I’m going to keep putting these tutorials in here until @oaktree makes an “ops” category just for me And I realize pretty much all of us here are in infosec in some way or another and not really “ops” people, but bear with me. All these little things are going to come in useful someday somehow. I promise.
Now, onto the post…
So tonight because of some vendor’s stupidity, I had to update the timestamps on all the objects in an S3 bucket to something less than 24h old, ie, “now”. How do I do that? No idea. But I knew I had to start with my trusty Swiss Army Knife for AWS: python3 + boto3.
Firing up boto, and python, I sketched out my short script. I knew I needed to do the following:
Create a boto “client” object
Enumerate all the objects in the given bucket
For each of those objects, bump the timestamp to “now” somehow.

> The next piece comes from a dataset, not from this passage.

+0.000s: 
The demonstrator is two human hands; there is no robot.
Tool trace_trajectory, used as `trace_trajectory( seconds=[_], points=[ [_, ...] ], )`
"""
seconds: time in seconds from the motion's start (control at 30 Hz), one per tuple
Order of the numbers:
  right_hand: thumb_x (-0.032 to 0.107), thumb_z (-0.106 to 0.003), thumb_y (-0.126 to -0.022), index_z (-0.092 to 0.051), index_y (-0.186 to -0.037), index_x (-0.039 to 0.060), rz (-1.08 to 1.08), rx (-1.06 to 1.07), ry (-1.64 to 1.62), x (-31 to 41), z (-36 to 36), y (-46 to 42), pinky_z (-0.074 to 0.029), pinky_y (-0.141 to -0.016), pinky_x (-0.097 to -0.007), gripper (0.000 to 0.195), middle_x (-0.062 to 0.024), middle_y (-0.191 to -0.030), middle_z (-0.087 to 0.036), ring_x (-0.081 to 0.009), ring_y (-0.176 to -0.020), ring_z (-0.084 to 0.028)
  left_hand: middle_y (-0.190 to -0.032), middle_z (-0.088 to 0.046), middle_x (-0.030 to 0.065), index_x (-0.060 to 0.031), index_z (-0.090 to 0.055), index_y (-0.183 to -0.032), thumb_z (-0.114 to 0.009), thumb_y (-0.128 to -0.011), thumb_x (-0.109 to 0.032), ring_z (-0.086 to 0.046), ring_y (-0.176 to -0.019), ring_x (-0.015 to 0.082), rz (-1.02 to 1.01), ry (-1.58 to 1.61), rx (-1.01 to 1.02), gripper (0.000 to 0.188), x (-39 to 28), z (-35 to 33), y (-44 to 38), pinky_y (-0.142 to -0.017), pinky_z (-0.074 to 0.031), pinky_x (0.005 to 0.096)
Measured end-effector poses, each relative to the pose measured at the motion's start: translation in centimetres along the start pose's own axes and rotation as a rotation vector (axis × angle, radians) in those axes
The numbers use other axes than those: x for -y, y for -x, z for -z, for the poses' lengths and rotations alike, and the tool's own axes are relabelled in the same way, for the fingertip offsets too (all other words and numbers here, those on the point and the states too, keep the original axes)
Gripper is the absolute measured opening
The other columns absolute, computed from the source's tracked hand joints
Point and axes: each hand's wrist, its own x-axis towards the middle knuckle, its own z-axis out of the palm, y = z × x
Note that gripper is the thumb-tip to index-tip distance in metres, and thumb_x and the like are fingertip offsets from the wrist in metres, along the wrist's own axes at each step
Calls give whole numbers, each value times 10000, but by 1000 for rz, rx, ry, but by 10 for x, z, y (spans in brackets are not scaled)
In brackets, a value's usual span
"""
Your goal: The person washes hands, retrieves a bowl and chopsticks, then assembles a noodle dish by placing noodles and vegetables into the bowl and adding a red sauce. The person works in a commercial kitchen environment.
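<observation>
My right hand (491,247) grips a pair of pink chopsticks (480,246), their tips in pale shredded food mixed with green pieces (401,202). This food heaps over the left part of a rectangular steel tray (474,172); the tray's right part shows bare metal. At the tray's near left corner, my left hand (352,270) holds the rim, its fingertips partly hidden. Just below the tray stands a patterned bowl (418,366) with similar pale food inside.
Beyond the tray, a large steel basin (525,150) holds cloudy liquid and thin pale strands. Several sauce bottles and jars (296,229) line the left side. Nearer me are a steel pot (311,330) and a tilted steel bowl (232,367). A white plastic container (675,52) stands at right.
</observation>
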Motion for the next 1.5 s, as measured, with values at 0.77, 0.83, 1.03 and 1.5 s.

Steps 1 and 2 were easy. Step 3 was less clear: boto has no method to modify metadata directly. At least, none that I could find. What to do? A bit of Googling turned up a Github issue describing the use of copy_object() pointing to the same source and dest key. It’s the boto version of touch, sorta. It’s not documented and it’s not really obvious.
So there you have it: If you want to touch an object in an S3 bucket, the best way to do it is to use client.copy_object() with the same source and destination.
Small caveat: You have to change something about an S3 key in order for you to copy back to the same source, so you’ll probably want to change the storage class.